At the root of both the Obama administration’s pitiful roll out of the Affordable Care Act and the dearth of economic growth policy from Tea Party and Congressional Republicans is the same thing – a fundamental misunderstanding of Socialism and Capitalism. Because of this Obamacare will probably fall under its own weight and the GOP will produce a candidate from its centrist wing who will take the White House in 2016, as I predicted the morning of the government shutdown.

Although the electorate is sending clear signals regarding what it wants in growth-redistribution balance, delivering it is compounded by both President Obama’s acumen in picking up the redistributionist impulse but in failing to deliver upon it – a scenario that will now take the rest of his term to unwind – and the intellectual bankruptcy of Republicans who mask their lack of agenda with Obamacare-hate. Nothing typifies this more than the Club For Growth’s single-variable attention to Obamacare as opposed to its policies most faithful to ‘growth.’

Both sides need to sit in the class of the late, great Jude Wanniski who articulated the key insight when he wrote, “What we should admit to begin with, if we can, is that good socialism is better than bad capitalism. The logic of the statement is really inescapable. It is only when capitalism fails that people and nations resort to alternative forms of political economy. A socialist system that is working well is one that is fully deploying the nation’s resources through a central plan that has the approval of the people. It would be superior to a capitalist system that is working so poorly that its adherents must find excuses for mass unemployment, widely diverging income classes, and deepening social pathologies. The price paid for any form of socialism is the loss of some degree of individual freedom, but when the only alternative is bad capitalism of the type described, a people willingly pay that price.”

There are three reasons why good socialism (which the President is proving he is unable to deliver) defeats bad capitalism (which Republicans are perfectly offering).

1) Capitalism is not a political system, but an economic one. Jude stated, “The distinction is extremely important, for it frees supporters of capitalism from having to defend it as a caring or compassionate institution, which it is not. It is coldly mechanical.” The problem is ‘free-market’ advocates think capitalism is a political system and through rationalizations and justifications for the single-variable profit pursuit deny one of Jude’s best insights, “What must any system accomplish? At the core, it must provide a method by which its smallest constituent unit, a household, can save the surplus of its day’s work for the day when it cannot work.” When millions of Americans could not work the Right had nothing to offer that would speak to this reality- in economic contraction, the daily output of Americans is not sufficient to provide for illness, accident or natural disaster. There must be a system of either risk-pooling and income distribution, the question though is whether it is paid for by taxation or bond finance. President Obama realized this but his solution is proving to look like something other than he promised and potentially at a greater cost to freedom than the electorate bargained for.

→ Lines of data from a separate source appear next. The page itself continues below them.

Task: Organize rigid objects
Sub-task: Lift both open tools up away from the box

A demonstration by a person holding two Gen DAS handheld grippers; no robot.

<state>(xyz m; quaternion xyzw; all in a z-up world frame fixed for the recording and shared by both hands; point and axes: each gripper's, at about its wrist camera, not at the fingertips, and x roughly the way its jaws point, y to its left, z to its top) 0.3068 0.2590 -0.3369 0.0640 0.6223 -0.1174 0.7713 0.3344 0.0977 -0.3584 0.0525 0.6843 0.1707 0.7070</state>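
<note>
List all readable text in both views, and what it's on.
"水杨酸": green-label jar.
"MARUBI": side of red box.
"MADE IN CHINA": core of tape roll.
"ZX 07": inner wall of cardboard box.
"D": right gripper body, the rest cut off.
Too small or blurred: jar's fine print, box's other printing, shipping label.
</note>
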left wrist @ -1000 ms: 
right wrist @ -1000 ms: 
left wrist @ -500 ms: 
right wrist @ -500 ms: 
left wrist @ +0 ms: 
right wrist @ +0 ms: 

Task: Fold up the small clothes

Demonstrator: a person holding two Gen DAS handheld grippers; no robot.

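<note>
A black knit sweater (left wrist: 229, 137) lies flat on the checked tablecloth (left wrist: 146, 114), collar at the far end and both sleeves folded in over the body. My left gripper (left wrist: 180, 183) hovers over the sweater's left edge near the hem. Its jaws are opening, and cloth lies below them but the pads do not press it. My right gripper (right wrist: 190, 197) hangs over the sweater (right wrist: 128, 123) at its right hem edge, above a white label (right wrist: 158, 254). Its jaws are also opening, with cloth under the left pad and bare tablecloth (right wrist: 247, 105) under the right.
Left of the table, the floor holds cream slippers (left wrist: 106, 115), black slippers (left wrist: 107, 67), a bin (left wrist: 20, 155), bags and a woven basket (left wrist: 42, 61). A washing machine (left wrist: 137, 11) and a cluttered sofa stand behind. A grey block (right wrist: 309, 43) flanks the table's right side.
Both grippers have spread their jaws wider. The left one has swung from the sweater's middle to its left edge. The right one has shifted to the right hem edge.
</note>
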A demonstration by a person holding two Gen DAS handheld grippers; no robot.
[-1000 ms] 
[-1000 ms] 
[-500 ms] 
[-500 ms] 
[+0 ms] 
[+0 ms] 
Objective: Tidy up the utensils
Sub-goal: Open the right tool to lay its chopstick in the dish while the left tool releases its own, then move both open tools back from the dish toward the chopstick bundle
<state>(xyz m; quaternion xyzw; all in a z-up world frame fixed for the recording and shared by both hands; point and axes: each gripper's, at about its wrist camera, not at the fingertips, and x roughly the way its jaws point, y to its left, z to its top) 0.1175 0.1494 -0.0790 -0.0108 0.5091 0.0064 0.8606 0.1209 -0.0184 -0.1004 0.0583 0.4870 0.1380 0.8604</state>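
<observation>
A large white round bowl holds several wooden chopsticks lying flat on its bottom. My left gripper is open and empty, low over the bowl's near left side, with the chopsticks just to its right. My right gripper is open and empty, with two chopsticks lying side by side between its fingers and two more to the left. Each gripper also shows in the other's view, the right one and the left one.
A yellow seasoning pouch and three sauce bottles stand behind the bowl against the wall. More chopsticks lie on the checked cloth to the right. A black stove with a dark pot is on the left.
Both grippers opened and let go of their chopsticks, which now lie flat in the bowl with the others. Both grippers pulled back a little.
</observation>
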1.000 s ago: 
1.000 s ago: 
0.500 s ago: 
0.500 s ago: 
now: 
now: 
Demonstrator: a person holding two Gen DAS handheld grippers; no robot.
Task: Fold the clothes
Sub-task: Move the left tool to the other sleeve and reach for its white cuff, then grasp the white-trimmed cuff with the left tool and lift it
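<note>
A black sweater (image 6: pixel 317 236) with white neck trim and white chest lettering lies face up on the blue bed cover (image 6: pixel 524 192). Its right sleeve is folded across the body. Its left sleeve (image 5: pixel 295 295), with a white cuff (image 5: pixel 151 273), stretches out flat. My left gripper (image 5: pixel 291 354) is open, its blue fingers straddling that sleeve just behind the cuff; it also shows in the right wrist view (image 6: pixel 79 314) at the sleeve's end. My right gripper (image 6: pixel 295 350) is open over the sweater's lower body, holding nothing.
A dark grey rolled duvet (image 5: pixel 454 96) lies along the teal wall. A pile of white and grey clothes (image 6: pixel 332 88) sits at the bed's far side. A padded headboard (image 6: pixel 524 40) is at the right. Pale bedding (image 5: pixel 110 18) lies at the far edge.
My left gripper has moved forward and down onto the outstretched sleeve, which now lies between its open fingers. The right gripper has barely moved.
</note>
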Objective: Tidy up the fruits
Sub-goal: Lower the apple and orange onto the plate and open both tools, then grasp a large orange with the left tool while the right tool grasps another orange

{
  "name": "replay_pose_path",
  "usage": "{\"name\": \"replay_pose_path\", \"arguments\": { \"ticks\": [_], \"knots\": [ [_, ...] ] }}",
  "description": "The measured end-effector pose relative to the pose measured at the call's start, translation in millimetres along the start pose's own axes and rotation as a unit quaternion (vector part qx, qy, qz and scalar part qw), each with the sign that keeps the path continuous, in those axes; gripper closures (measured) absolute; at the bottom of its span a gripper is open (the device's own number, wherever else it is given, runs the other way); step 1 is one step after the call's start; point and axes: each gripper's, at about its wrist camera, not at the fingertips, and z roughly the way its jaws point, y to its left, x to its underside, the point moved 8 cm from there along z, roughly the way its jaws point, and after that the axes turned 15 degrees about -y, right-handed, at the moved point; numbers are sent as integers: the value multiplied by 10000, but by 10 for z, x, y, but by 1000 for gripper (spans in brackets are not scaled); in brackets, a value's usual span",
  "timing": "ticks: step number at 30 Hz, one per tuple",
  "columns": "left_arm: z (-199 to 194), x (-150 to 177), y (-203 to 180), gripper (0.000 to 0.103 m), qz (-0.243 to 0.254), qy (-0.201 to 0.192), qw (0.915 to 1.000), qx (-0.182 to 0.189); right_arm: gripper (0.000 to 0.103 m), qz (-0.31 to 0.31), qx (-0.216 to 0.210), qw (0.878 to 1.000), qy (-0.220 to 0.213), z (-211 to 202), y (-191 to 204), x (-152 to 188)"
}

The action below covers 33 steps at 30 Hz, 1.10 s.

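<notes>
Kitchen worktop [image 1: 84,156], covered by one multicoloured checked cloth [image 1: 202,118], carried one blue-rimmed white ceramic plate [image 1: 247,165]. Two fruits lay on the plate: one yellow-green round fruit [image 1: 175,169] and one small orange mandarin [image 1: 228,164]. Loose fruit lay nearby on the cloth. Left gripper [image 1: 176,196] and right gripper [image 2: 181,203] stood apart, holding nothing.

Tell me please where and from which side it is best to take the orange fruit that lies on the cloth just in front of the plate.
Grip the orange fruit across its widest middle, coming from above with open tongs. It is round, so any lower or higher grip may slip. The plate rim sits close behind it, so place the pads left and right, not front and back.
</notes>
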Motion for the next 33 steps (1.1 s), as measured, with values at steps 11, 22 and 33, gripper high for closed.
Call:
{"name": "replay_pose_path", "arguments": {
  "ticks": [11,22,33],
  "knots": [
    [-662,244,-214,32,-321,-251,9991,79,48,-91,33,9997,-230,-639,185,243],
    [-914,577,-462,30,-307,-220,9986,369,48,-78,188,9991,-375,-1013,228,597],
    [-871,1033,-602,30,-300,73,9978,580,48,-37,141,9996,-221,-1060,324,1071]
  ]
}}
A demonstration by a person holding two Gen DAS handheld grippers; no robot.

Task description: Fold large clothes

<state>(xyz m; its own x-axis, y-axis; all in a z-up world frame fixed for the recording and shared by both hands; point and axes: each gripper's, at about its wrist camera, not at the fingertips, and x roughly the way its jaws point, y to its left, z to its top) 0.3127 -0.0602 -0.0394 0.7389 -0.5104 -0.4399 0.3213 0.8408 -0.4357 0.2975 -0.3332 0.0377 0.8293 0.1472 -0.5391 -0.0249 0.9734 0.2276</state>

Karl Marx (1818-1883) (Photo credit: Wikipedia)

2) Socialism is more sensitive to signals of wealth inequality. Although its prescriptions for the problem – things like raising the minimum wage, universal healthcare and shared ownership of productive assets – are trickier to deliver than they assume, socialism is far superior to capitalism in telling us that a member of the electorate is being left behind and that a gap in the wealth distribution is widening. This is natural – capitalism puts a premium on unbridled freedom rather than egalitarian equality. It is socialists who have been more vociferous in opposition to the central problem of the post-Bretton Woods environment – “a breakdown in the system of financial intermediation — the ability of the market to finance the exchange of relatively simple tasks, because of the risks attached to a floating currency and almost confiscatory taxation of capital,” as Jude described. Republicans whine about the latter problem without doing anything about currency stability. If they were to follow Nathan Lewis’ advice and offer growth-oriented tax reform coupled with a return to the gold standard they would achieve what Karl Marx articulated better than Adam Smith about money par excellence.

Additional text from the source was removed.